To mark the occasion, Jewish Unity Prizes were presented to individuals and organizations from Israel and around the world, honored for strengthening communal understanding.

It’s an inspiring concept and one we hope will become more widely known. Not surprisingly, JCC Watch, a local grassroots group that seeks to hold “Jewish communal groups accountable,” according to its website, was not among the prize recipients. Far from it. The group has been conducting a campaign against prominent Jewish organizations and individual leaders for allegedly supporting BDS (Boycott, Divestment and Sanctions) against Israel. JCC Watch seemingly sees no distinction between a gift to the progressive New Israel Fund, which advocates for equality among all Israelis, and calling for the end of Israel as a Jewish state.

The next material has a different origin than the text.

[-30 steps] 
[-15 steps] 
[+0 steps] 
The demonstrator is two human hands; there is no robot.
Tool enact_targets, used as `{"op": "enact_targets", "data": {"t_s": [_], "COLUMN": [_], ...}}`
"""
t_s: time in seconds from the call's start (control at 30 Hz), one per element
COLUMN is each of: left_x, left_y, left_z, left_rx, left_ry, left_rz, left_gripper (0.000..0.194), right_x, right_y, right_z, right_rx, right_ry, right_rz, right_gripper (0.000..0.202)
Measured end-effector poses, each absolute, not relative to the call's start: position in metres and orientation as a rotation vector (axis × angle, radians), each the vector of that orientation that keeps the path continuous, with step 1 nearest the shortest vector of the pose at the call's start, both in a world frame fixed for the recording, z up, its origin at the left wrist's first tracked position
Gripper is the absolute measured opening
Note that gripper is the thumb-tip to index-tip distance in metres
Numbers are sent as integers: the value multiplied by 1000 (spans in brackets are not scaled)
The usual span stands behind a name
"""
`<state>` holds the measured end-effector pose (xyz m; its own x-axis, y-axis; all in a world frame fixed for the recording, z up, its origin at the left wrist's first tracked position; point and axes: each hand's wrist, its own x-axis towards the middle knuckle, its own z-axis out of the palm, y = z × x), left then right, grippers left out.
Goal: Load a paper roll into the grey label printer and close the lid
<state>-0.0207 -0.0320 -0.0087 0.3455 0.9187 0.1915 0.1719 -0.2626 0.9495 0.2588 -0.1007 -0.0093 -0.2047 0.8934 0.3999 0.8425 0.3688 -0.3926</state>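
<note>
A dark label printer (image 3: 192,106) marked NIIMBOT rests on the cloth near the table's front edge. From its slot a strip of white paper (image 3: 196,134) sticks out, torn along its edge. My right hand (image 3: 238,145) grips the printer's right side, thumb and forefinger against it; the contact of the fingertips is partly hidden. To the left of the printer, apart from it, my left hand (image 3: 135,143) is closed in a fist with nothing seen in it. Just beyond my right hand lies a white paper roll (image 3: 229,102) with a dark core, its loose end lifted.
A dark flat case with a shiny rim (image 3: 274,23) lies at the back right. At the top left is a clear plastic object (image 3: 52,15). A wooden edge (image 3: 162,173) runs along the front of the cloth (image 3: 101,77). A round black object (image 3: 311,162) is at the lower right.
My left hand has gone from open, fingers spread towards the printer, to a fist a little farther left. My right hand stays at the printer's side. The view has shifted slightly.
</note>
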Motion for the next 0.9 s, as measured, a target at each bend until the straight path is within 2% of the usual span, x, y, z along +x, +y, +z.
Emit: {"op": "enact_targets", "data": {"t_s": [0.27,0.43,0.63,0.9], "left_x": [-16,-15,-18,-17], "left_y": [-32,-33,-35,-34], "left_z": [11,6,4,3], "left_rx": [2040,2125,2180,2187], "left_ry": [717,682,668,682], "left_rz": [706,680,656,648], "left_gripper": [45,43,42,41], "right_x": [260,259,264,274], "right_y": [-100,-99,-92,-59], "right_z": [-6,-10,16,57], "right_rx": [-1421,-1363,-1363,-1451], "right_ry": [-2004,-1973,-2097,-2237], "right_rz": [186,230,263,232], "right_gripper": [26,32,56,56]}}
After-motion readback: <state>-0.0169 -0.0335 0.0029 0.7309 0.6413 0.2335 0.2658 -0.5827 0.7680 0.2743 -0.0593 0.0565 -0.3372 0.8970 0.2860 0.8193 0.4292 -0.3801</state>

Surely there are legitimate political and ideological issues at play in determining who is in or out of the Jewish communal tent. But the JCC Watch’s latest effort may be its most brazen, announcing in a headline on its website that “your donations to UJA go to delegitimize the State of Israel.”

That’s quite a stretch, an irresponsible claim in the spirit of the McCarthy era. It’s based on the notion that UJA-Federation is responsible for the personal donations made through the Jewish Communal Fund (JCF), a donor-advised fund. Operating like charitable funds at Schwab, Fidelity and Vanguard, JCF is made up of more than 1,500 individual funds established by donors. Those donors recommend where their contributions should go and support charitable giving to thousands of organizations.

Some of those individual donations go to groups like New Israel Fund or B’Tselem, which monitors Israeli actions in the West Bank. Such groups are viewed by JCC Watch as destructive to Israel.

But UJA-Federation, which established JCF, does not provide any grants to the New Israel Fund, and has nothing to do with the JCF grant process, which is up to individual donors. JCF also has its own board and its own 501-c3 status.

JCC Watch knows all that but prefers to confuse the public. Not only does it stir up trouble in the spirit of communal disunity and discord, it does harm to the State of Israel we all seek to strengthen, each in our own way.